Expérience de lecture :
J’ai lu ce livre sur la proposition d’un visiteur de mon blog. Ce livre ne m’a pas passionnée mais je l’ai trouvé utile et efficace. Cathy O’Neil propose une analyse critique des nouveaux modèles mathématiques basée sur des exemples concrets et nous nous sentons définitivement concernés. Je trouve dommage que le titre soit un peu « racoleur ». Cathy O’Neil est pourtant très claire : le danger réside dans l’objectif poursuivi par les humains, car une fois de plus l’usage de la technologie reflète nos propres valeurs. Ce livre, écrit mi-2017, marque les premiers signes d’une prise de conscience par l’Amérique de certains dangers : ceux que génèrent les modèles de mathématiques des algorithmes prédictifs sur les libertés individuelles. Cette Amérique toujours opportuniste qui cherche à se démarquer de la CHINE en intégrant les valeurs démocratiques à l’usage des nouvelles technologies. Considéré par le Financial Times comme le « manuel du citoyen du 21 ème siècle » et préfacé par Cédric VILLANI, L’Europe éclairée saisit toutes les occasions de démontrer ses avancées sur le sujet.
Avis de lecture :
C’est un livre accessible, truffé d’exemples concrets expliqués par une experte scientifique qui possède une expérience professionnelle dans divers secteurs économiques faisant usage des algorithmes. Ce n’est pas une lecture indispensable mais il est utile pour comprendre comment l’usage massif des algorithmes va structurer l’activité économique.
RESUME
Nous laissons sur le web chaque jour des informations qui alimentent des modèles mathématiques. Ces modèles envahissent toutes les activités économiques et sociales et s’intéressent de plus en plus aux individus. Universités, tribunal, entreprise, banques, police… ils sont présents partout aux Etats-Unis. Ils modélisent le récidivisme dans l’administration pénitentiaire américaine, le classement national des universités américaines, les process de recrutement, les modèles de scoring financiers, le ciblage des électeurs et le micro-ciblage publicitaire sur internet.

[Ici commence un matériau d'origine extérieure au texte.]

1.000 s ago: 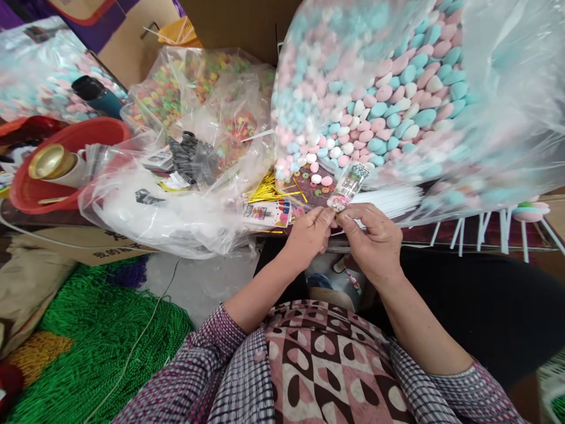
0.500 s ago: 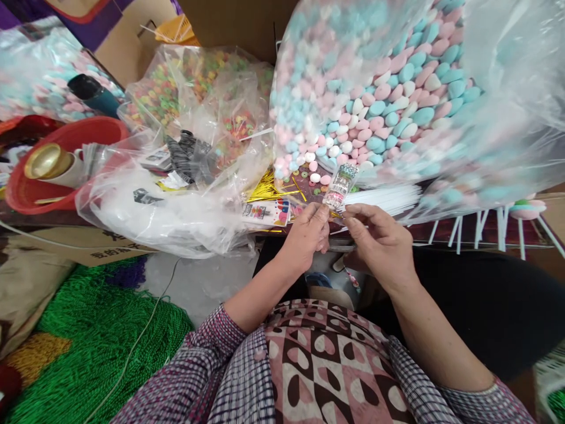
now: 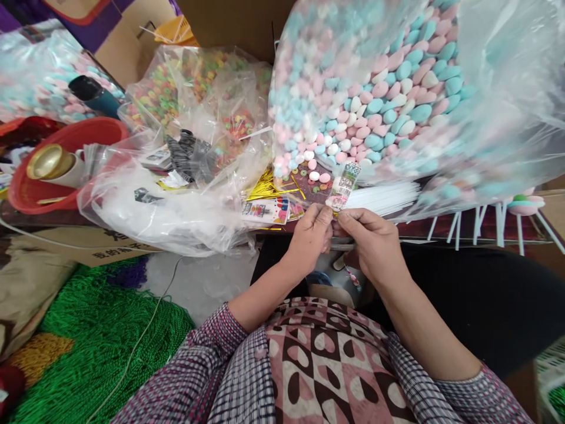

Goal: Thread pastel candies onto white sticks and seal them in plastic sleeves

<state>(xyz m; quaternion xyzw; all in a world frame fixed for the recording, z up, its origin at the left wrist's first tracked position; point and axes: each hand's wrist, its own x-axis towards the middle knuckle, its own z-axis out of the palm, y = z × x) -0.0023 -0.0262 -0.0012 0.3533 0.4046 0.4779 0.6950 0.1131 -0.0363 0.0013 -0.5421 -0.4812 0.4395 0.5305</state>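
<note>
A small clear packet with printed labelling [image 3: 343, 187] stands tilted above my hands, at the table's front edge. My left hand [image 3: 314, 227] is closed in a pinch on the packet's lower end. My right hand [image 3: 368, 232] is closed too, thumb and finger pinching right beside that end. A bit of gold twist tie [image 3: 336, 214] shows between the fingertips; most of it is hidden. Just left of my hands lie printed cards [image 3: 267, 211] and a pile of gold twist ties [image 3: 265, 187]. White sticks [image 3: 386, 199] lie in a bundle behind my right hand.
A big clear bag of pink, blue and white egg-shaped pieces [image 3: 375, 106] fills the back right. Behind left is a bag of small coloured rings [image 3: 194, 76]. A red basin [image 3: 103, 131] holds a gold bowl [image 3: 48, 162]. Several white sticks [image 3: 499, 227] overhang the right edge.
My right hand has moved left to meet the left hand and its fingers have closed by the packet's lower end. The packet has shifted slightly right.
</note>
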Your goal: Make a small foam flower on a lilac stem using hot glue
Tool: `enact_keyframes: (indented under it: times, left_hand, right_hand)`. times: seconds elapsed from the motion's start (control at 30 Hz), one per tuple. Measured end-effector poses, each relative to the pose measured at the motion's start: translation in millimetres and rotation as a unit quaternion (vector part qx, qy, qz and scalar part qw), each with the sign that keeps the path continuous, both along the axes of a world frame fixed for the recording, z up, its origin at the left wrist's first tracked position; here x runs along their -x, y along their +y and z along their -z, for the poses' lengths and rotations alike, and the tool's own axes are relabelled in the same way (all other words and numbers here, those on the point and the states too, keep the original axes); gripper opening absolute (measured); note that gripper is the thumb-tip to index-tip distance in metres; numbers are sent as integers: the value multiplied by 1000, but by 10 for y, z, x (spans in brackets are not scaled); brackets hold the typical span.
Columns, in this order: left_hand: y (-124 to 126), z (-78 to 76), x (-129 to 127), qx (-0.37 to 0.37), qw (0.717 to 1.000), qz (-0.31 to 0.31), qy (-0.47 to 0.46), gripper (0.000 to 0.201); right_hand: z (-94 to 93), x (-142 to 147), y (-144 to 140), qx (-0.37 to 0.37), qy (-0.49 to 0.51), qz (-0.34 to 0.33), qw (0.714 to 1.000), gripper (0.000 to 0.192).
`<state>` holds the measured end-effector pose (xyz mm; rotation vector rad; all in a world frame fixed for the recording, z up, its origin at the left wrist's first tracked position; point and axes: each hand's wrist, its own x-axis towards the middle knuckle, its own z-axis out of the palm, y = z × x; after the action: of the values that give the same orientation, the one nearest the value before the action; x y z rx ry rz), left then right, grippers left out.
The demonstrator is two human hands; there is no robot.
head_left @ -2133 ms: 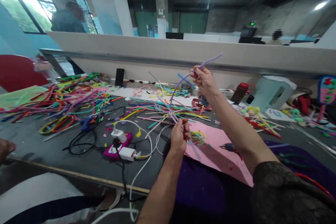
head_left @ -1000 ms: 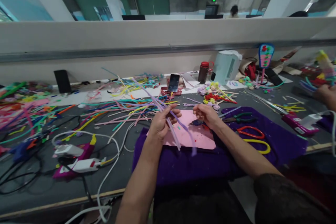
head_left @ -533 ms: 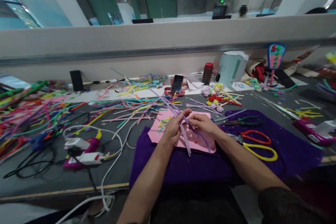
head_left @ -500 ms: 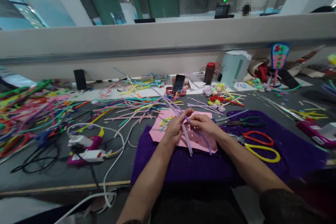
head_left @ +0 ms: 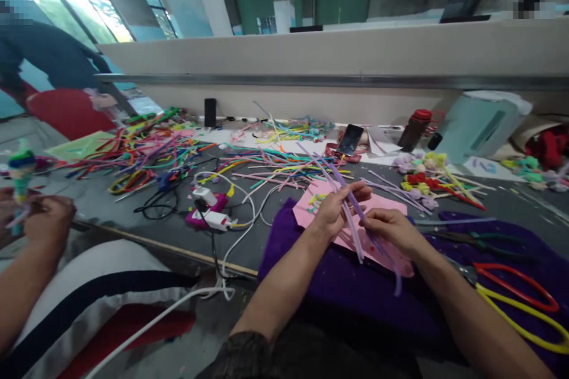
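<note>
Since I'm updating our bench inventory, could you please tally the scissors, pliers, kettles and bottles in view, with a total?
Scissors: 2, one pair at the right, one by the left pile
Pliers: 1
Kettle: 1
Bottle: 1
Total: 5
The purple stems in the hands overlap too much to count.

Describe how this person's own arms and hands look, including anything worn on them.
The left hand and right hand are bare, with no gloves, rings or watch visible. Both forearms are uncovered. A dark, crinkled-looking sleeve ends near the left elbow; no right sleeve is in view.
</note>
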<state>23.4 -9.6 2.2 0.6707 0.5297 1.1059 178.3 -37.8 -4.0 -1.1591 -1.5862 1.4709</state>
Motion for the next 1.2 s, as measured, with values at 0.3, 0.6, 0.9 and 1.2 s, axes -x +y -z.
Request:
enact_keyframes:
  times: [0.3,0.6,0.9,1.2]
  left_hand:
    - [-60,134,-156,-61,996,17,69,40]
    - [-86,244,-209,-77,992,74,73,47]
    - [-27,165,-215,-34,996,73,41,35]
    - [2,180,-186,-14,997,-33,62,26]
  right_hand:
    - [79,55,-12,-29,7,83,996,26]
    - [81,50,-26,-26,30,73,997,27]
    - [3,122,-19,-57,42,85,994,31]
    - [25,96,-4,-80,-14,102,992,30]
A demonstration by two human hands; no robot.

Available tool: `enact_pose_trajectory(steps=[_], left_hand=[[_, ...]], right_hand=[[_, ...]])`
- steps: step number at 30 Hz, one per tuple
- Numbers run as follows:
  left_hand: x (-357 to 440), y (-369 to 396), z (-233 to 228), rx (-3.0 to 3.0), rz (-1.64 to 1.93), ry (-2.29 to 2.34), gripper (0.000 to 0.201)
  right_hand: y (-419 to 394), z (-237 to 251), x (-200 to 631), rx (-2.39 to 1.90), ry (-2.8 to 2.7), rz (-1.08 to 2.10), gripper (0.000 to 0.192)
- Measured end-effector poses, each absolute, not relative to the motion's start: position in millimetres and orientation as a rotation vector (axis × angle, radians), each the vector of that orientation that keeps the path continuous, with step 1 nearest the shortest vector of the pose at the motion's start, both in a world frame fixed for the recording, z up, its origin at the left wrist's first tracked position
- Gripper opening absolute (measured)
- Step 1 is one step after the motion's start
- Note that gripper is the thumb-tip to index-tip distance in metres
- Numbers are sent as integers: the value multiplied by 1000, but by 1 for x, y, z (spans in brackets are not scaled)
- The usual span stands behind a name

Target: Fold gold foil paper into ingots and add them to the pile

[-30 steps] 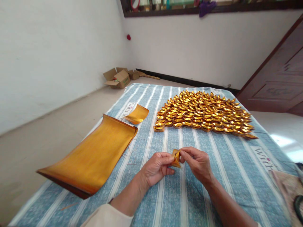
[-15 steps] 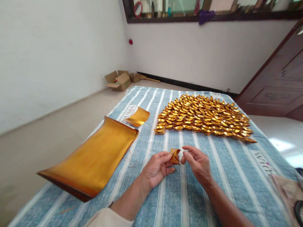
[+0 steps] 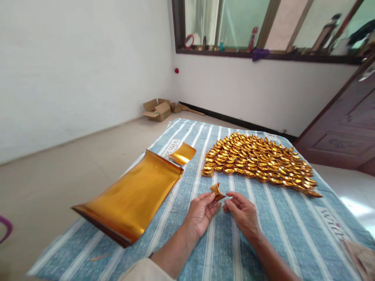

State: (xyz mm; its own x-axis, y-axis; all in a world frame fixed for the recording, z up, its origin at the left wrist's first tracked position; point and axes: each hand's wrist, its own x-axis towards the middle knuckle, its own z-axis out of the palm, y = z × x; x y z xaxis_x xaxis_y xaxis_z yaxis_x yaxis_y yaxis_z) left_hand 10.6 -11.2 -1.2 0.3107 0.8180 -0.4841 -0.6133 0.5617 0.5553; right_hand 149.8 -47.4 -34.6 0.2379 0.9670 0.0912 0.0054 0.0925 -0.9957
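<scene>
Pinched between the left hand's [image 3: 200,212] thumb and fingers, the folded gold-foil paper piece [image 3: 217,190] juts beyond that grip, its long axis slanting toward the right hand [image 3: 243,215]. The right fingertips lie just beside its pointed end, contact unclear; half a second ago the piece looked squarer, and now it is tilted.

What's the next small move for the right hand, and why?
Probably pinch the pointed end of the folded gold piece with the right hand: the left hand grips its other side, the right fingertips sit right by that point, and it looks less fully shaped than the boat-shaped pieces beyond.
</scene>
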Motion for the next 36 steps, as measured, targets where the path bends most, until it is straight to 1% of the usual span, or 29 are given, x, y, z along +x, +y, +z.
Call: enact_pose_trajectory(steps=[8,15,18,22,24,28,32,36], left_hand=[[10,-13,-3,273,996,758,7],[4,-13,-5,316,957,750,6],[2,-11,-6,336,951,781,5],[-3,-7,-5,346,954,805,15],[-6,-6,-2,369,950,813,20],[-11,-5,3,430,901,787,25],[-13,-6,4,412,767,725,24],[-14,-8,4,443,699,670,22]], right_hand=[[-41,-24,143,-1192,-1052,1011,34],[-33,-9,153,-1286,-1321,960,39],[-28,1,160,-1313,-1397,886,34],[-27,18,166,-1342,-1511,779,22],[-28,26,167,-1367,-1661,654,18],[-30,37,168,-1382,-1972,421,20],[-32,39,169,-1328,-2127,354,22],[-35,43,169,-1280,-2145,356,21]])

En quittant le monde de la recherche pour occuper des postes dans des entreprises, Cathy O’Neil va découvrir la prolifération d’algorithmes conçus par des « organismes prédateurs » dont le seul objectif est la rentabilité financière.
Elle appelle ces modèles des WMD (Weapons of Math Destruction, parodiant l’expression Weapons of Mass Destruction). Cet acronyme sera traduit en français par ADM (Armes de Destruction Mathématiques).
Alors que ces modèles mathématiques promettaient d’être objectifs et équitables en corrigeant nos biais cognitifs, ils encodent les préjugés, pervertissent la société et aggravent les inégalités. Ils profitent de la vulnérabilité et de l’ignorance des plus faibles pour étrangler des populations aux abois.
Les plus pauvres se voient ainsi « présumés » récidivistes, éligibles uniquement à des prêts hypothécaires de type subprime ou admissibles dans des écoles à but lucratif sans débouchés réels. Et ces algorithmes facilitent la vie des plus riches qui auront accès à un traitement humain plus personnalisé, à des prêts avantageux, et qui ont les moyens de se défendre en cas d’erreurs.
L’auteur fait aux ADM (Armes de Destruction Mathématiques) les reproches suivants :
- La mesure du résultat est uniquement basée sur des valeurs financières.
- Ils figent les préjugés et reproduisent les discriminations et les inégalités
- Leurs modèles mathématiques complexes intimident et terrifient leurs victimes faibles et sans recours.
- L’absence de feedback et de boucle rétroactive enferme les individus dans des « spirales destructrices »
- Ils basent leur modélisation sur des intuitions et des opinions.
- Ils choisissent les données qui justifient leurs résultats et perpétuent les mêmes effets.
- Ils simplifient le monde en intégrant des « angles morts » et des données biaisées.
- Ils s’imposent comme « loi fondamentale » et acceptent de sacrifier des « exceptions ».
- Ils enferment les individus dans le passé et parient sur la répétition des comportements dans l’avenir.
Le danger réside surtout dans le développement aveugle et irresponsable, massif et exponentiel de ces nouveaux modèles mathématiques. Ils pourraient pourtant servir l’intérêt général. C’est leur utilisation sans éthique qui en fait des outils dangereux.Il est urgent de faire preuve d’esprit critique. Il faut pour cela placer l’équité au-dessus du profit, intégrer des valeurs d’inclusion, exiger la transparence dans la conception des algorithmes et dans la collecte des données, auditer et contrôler les algorithmes pour garantir une représentation de la complexité du monde réel.